== Segment start ==

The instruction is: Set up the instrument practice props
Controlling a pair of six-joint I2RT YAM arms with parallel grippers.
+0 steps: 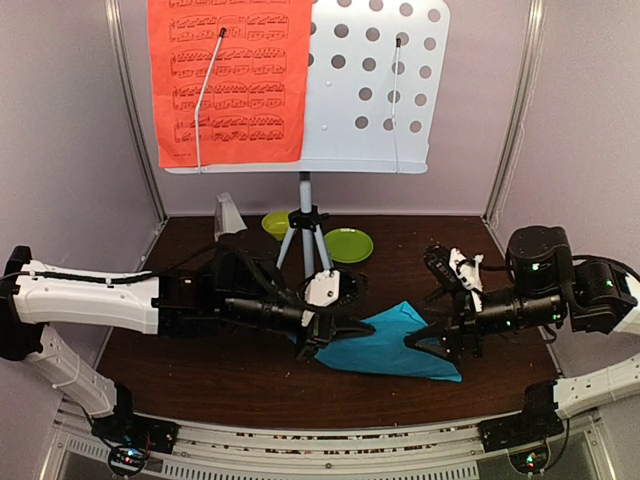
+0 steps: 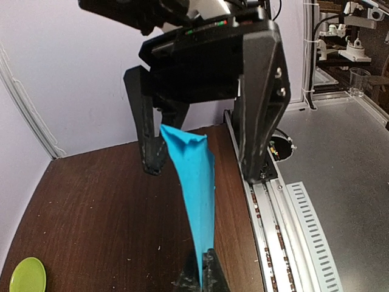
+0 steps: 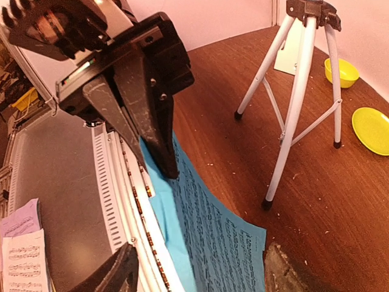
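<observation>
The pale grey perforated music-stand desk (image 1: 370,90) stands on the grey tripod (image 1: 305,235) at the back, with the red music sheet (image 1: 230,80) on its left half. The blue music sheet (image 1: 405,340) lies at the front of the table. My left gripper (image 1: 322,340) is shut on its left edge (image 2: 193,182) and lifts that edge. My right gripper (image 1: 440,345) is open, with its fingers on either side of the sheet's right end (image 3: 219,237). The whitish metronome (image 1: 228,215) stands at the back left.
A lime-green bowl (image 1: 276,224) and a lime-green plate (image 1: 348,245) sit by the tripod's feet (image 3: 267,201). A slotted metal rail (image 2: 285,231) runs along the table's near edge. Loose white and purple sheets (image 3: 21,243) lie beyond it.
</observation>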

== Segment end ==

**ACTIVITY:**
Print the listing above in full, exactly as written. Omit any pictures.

**ANSWER TO THE PROBLEM:**
The instruction is: Set up the instrument practice props
Controlling a pair of six-joint I2RT YAM arms with parallel grippers.
+0 steps: 
+0 steps: 
+0 steps: 
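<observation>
The pale grey perforated music-stand desk (image 1: 370,90) stands on the grey tripod (image 1: 305,235) at the back, with the red music sheet (image 1: 230,80) on its left half. The blue music sheet (image 1: 405,340) lies at the front of the table. My left gripper (image 1: 322,340) is shut on its left edge (image 2: 193,182) and lifts that edge. My right gripper (image 1: 440,345) is open, with its fingers on either side of the sheet's right end (image 3: 219,237). The whitish metronome (image 1: 228,215) stands at the back left.
A lime-green bowl (image 1: 276,224) and a lime-green plate (image 1: 348,245) sit by the tripod's feet (image 3: 267,201). A slotted metal rail (image 2: 285,231) runs along the table's near edge. Loose white and purple sheets (image 3: 21,243) lie beyond it.
</observation>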

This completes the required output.